§ **DIRECTIONS FOR THIS TASK**
Retype each line of the listing below, from the first through the one holding "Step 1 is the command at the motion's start", with no other lines.

--- --- ---

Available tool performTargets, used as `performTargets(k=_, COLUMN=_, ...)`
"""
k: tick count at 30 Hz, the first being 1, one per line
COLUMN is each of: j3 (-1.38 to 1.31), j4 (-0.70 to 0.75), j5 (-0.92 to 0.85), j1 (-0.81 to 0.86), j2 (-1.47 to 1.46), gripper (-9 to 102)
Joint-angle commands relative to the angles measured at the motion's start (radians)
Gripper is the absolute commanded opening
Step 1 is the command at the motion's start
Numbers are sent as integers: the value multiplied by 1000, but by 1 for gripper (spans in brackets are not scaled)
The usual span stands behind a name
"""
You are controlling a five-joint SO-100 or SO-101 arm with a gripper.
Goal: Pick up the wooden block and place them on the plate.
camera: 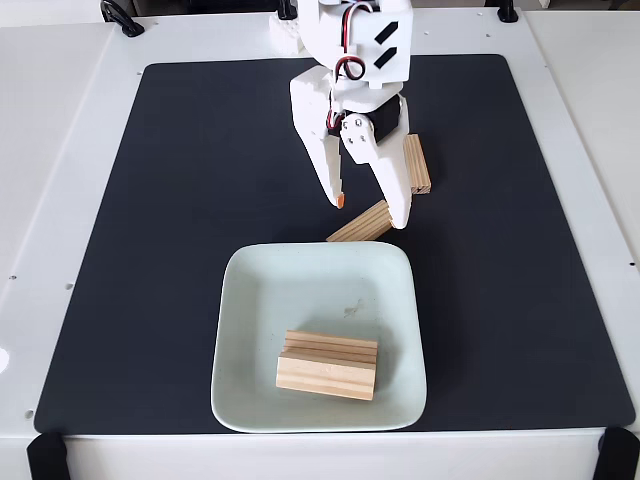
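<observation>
Your pincer [372,212] hangs agape over a slanted wooden block [358,224] beside the plate [245,300]; probably not gripped yet. Next: drop, straddle, close.

White arm reaching down from above, end effector [372,212] fingers spread apart, tips downward.

plate [240,400]: square, pale mint, rounded corners, set at near edge of dark mat | two wooden blocks [328,366] laid side by side, touching, in its near half | third block [358,224] angled just beyond far rim | fourth block [418,163] further back
</observation>
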Motion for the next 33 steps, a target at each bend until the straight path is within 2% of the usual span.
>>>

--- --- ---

§ **ANSWER FOR THIS EXERCISE**
Available tool performTargets, used as `performTargets(k=_, COLUMN=_, ...)`
"""
k: tick count at 30 Hz, the first being 1, one per line
COLUMN is each of: j3 (-1.38 to 1.31), j4 (-0.70 to 0.75), j5 (-0.92 to 0.85), j1 (-0.81 to 0.86), j2 (-1.47 to 1.46), gripper (-9 to 102)
Joint-angle commands relative to the angles measured at the motion's start (radians)
Gripper is the absolute commanded opening
Step 1 is the command at the motion's start

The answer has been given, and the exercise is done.